Actually, we don’t even need to store the timestamp, because Redis allows us to set an expiration time for a key. If we set our key to expire after 60 seconds, the existence of the key itself will tell us whether or not to allow the call to Twitter. If a given key exists in the Redis database, there must have been a call made to Twitter for that user in the last 60 seconds, so we don’t allow another. (Of course, if we want to be able to tell the user how much longer they have to wait, then we would want to store the timestamp.) The advantage of using expiring keys here is that it keeps our Redis database small. We’ll only have as many keys as we have users who’ve called the Twitter API in the last minute.

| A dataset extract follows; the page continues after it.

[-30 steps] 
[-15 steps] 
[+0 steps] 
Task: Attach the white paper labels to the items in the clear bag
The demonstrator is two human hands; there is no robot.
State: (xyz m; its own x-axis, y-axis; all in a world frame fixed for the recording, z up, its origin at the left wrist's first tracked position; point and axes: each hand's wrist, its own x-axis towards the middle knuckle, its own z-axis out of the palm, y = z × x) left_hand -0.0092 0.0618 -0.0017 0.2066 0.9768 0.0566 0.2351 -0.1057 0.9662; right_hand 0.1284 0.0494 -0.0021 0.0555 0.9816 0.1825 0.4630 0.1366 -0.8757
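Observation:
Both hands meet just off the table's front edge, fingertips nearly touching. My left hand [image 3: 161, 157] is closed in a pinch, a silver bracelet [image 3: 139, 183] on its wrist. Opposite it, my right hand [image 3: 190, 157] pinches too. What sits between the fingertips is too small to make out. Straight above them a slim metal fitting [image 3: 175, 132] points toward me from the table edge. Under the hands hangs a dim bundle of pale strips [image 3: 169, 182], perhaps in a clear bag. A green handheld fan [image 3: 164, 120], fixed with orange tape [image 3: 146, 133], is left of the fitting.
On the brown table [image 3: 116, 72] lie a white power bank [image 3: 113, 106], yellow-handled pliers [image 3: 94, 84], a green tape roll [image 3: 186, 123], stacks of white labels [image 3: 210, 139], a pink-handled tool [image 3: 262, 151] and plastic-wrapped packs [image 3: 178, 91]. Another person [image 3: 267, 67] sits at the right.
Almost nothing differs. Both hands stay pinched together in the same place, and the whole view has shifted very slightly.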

This should make our queries faster than if we kept a key for every user who’d ever called Twitter.

Here’s what the code would look like on an Express server:

var redis = require('redis');
var config = {
  port: 6379, // Redis' default
  host: "127.0.0.1",
  dbNum: 1
};

var client = redis.createClient(config.port, config.host);
client.select(config.dbNum, function() { /* ... */ }); // If we're using Redis
// to store sessions in database 0, then it makes sense to keep track of Twitter
// calls separately in database 1.

var setRateLimiter;
exports.setRateLimiter = setRateLimiter = function(userId, callback) {
  // Creates a key which expires in 60 seconds containing the current time.

  client.setex(userId, 60, new Date().getTime().toString(), function(err, reply) {
    if (err) {
      callback(err);
    } else {
      callback(null);
    }
  });
};

exports.checkRateLimiting = function(userId, callback) {
  client.get(userId, function(err, reply) {
    var lastGet = parseInt(reply, 10); // reply is a string or null
    if (err) {
      callback(err);
    } else if (lastGet) {
      var timeSinceLastGet = new Date().getTime() - lastGet;
      callback('Please try again in ' +
        Math.ceil((60000 - timeSinceLastGet) / 1000) +
        ' seconds.');
    } else {
      // Proceed with call to Twitter after setting a new rate limiter.
      // Note that we want to set this rate limiter BEFORE we make the call to Twitter
      // as well as AFTER, so that user cannot trigger >15 calls to Twitter API
      // in period before response to first call is received.

      setRateLimiter(userId, callback);
    }
  });
};

If we wanted to allow up to 15 requests at any interval within a 15-minute period, rather than just one per minute, we would store an array of the timestamps of (up to) the last 15 requests, setting the key expiration to 15 minutes after each update of the array.